PARIS, Nov 1: The freckled, tanned, and smiling face of France’s top woman skier Regine Cavagnoud graced the front pages of French newspapers on Thursday as the country mourned the loss of its homegrown champion.
“Death of a champion,” read the headline in the daily newspaper Le Figaro above a picture of Cavagnoud dressed in her skiwear as if she had just come off the piste.
“The death of a Queen,” said sports daily L’Equipe, dedicating its entire front page to a photograph of a more pensive, concentrated Cavagnoud.
Cavagnoud, the reigning world champion in the speed discipline of super-G, died aged 31 as a result of severe brain injuries sustained two days earlier in a training accident in Austria.
French radio reported that her body would be flown to the small Alpine town of La Clusaz, where Cavagnoud grew up and first donned skis at the aged of three.
An official at the town hall said the funeral of La Clusaz’s most celebrated daughter would be held in the early afternoon of Monday, Nov 5. Further details had not yet been decided, nor was it known who from the world of sport would attend, the official said.
The flag at the town hall is flying at half mast and the small ski-station’s tourist office has taken down a huge photo of a beaming Cavagnoud proudly holding up her gold medal.
La Clusaz’s priest spoke of the cruel and brutal way in which Cavagnoud was taken from them in an address to the faithful who packed the village’s church on All Saints Day.
The trainer Cavagnoud hit in Monday’s accident, Markus Anwander is still in intensive care in an Innsbruck hospital but is expected to survive, doctors said.
Anwander had a neck operation on Wednesday and further surgery is planned.

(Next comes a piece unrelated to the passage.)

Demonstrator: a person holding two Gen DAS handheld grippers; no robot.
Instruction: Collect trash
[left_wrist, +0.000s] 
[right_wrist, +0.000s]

He suffered broken bones and internal injuries.
France’s most prolific female winner on the circuit since Carole Merle, Cavagnoud won eight World Cup races during her 10 years in competitive skiing and took part in three Olympics.
She was her country’s top contender for a medal at the Salt Lake City Olympics in February.
“Regine Cavagnoud left life at 31 years of age in the same way that she had lived it, at high speed, taken away at the height of her art,” Le Figaro said.
The many ups and downs of her career, hampered by countless health problems, were recounted in great detail by French newspapers, which praised her determination and courage.
“Regine had to fight repeatedly and consistently against bad luck and injuries. She even learnt to live with them,” L’Equipe said.
It took five years before Cavagnoud won her first World Cup laurels by taking a downhill in Cortina in February 1999. But hard luck struck again as she crashed in training for the world championships in Vail two years ago.
Her gold medal came at the end of an injury-free season, when she was feted throughout France but particularly in La Clusaz, west of Chamonix in eastern France.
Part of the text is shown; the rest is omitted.